There has been no need to use voting in this way so far.
CS40
In Apache projects, vetoes are only valid for code commits. The person exercising the veto must justify it with a technical explanation, as per the Apache voting rules defined in CS30.
There have been no code vetos. Most significant code contributions use RTC, so this reduces the number of possible vetos. The code is reviewed, and feedback is acted on before it is merged.
CS50
All "important" discussions happen asynchronously in written form on the project's main communications channel. Offline, face-to-face or private discussions that affect the project are also documented on that channel.
There is discussion on the mailing list, and in GitHub issues and discussions. This is asynchronous. There are regular online meetings where anyone is welcome and a summary of discussions is brought back to the mailing list. There are no offline meetings or discussions where private decisions are made.
Independence
IN10
The project is independent of any corporate or organizational influence.
The active contributors are from a diverse range of organisations.
IN20
Contributors act as themselves, not as representatives of a corporation or organization.
Individuals do act independently and for the community and project as a whole.
Trademark and Branding
TB10
The project uses "Apache Foo™" as the project and software product name consistently, with appropriate trademark attributions.
The project uses Apache Grails and complies with ASF trademark policy.
TB20
The project's primary homepage is at projectname.apache.org. When exceptions exist to use alternate domains for any purpose, any non-apache.org domain names are owned by the ASF.

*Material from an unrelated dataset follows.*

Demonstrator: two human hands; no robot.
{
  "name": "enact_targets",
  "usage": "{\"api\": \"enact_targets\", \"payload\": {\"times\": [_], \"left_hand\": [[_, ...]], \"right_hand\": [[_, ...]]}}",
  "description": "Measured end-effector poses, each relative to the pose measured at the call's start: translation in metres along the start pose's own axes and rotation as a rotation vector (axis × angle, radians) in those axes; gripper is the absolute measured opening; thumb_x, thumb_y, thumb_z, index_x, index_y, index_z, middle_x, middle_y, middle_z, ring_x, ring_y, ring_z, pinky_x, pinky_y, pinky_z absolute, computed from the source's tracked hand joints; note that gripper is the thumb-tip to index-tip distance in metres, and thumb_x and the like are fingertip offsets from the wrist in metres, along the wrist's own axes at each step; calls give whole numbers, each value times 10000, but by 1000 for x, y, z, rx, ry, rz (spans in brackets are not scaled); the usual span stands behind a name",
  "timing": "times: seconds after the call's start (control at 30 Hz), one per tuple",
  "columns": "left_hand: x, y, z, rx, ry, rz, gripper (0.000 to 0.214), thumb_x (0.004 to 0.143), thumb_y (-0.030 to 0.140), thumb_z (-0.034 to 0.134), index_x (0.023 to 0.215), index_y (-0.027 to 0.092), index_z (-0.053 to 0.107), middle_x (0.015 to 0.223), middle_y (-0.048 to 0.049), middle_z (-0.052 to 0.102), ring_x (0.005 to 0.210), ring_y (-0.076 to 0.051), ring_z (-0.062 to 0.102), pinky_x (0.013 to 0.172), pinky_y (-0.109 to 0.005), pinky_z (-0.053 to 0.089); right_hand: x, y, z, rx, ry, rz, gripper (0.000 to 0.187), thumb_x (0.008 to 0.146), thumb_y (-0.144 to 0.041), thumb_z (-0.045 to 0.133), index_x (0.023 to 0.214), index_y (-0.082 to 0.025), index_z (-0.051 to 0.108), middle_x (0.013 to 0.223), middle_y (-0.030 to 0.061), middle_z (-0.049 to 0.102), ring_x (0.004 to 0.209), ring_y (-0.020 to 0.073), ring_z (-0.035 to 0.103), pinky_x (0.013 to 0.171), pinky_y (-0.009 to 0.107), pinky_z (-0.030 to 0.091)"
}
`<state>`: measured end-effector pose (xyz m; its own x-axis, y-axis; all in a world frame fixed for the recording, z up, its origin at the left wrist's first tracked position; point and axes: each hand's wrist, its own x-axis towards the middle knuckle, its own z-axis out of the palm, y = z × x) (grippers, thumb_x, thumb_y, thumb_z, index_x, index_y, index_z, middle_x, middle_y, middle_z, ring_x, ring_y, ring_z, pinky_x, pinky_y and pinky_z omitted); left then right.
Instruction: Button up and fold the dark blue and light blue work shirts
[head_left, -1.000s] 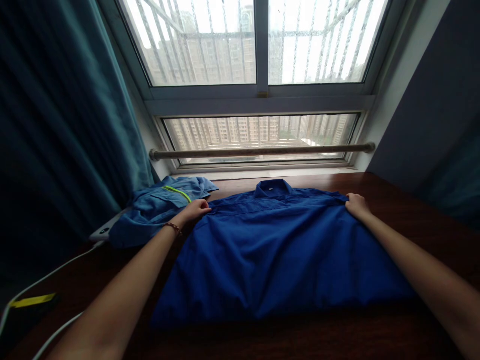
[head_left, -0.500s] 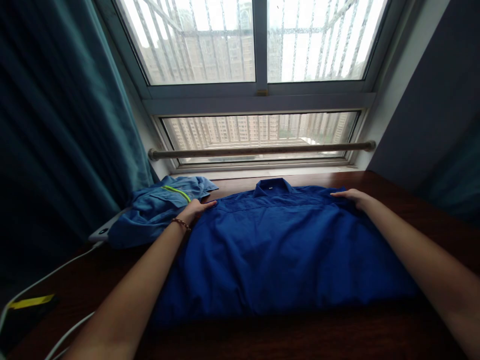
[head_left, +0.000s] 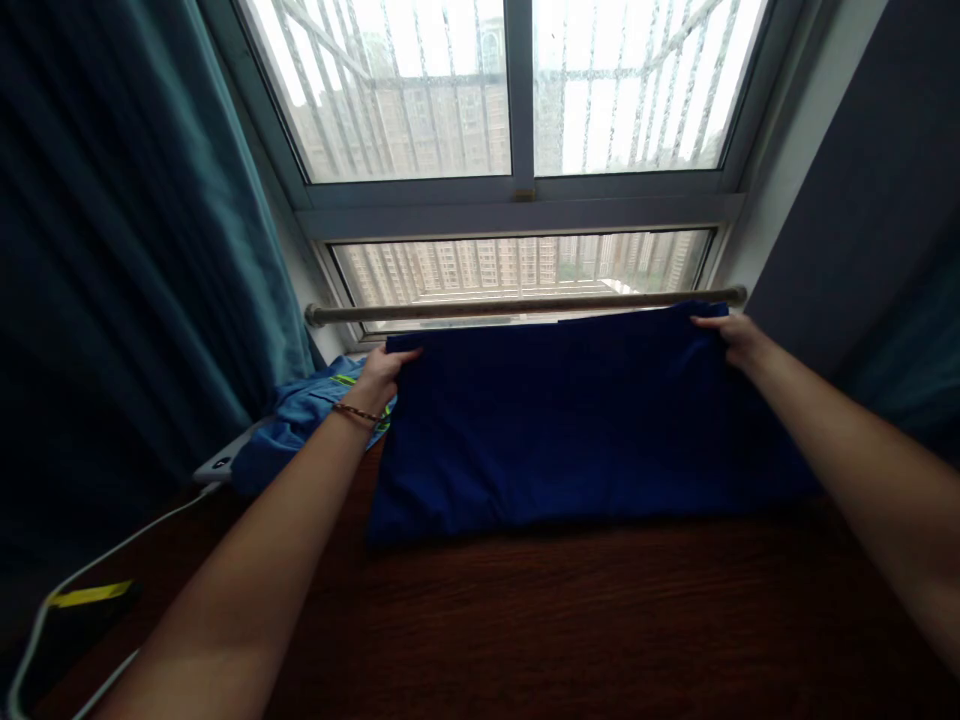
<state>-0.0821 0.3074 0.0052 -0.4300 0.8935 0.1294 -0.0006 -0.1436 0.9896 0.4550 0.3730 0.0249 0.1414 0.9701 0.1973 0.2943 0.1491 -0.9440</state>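
A dark blue collared shirt [head_left: 570, 420] hangs between my two hands, its upper edge raised in front of the low window and its lower part reaching down to the wooden surface. My left hand [head_left: 384, 372] pinches the upper left corner, thumb on the near side. At the upper right corner my right hand [head_left: 731, 332] grips the cloth the same way, slightly higher. The collar is out of sight in this position. Just behind my left wrist lies a crumpled lighter blue garment [head_left: 304, 420] with yellow-green stripes, partly covered by my hand.
The brown wooden surface [head_left: 525, 620] spreads below the shirt. A metal rail [head_left: 480, 308] crosses the window behind it. At left are a teal curtain [head_left: 150, 250], a white power strip [head_left: 221, 464] with a white cable [head_left: 112, 545], and a dark item with a yellow strip [head_left: 90, 595].
Both hands have lifted the shirt's shoulder edge up off the surface toward the window rail. The collar has gone from view, and the shirt's lower edge has moved away from me.
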Motion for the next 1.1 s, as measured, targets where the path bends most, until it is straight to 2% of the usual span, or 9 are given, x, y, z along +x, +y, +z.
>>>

The project's website is at http://grails.apache.org.
TB30
The ASF has trademark rights, including any registrations, to the project name, logo, and any other major branding elements.
The name Grails and its logo is a registered trademark and agreement has been reached to transfer the trademarks to the ASF upon successful graduation.
TB40
The project monitors for any major misuses of their project's brand by others, and reports any potential misuses to Brand Management.
There have been no significant misuses of the project’s brand.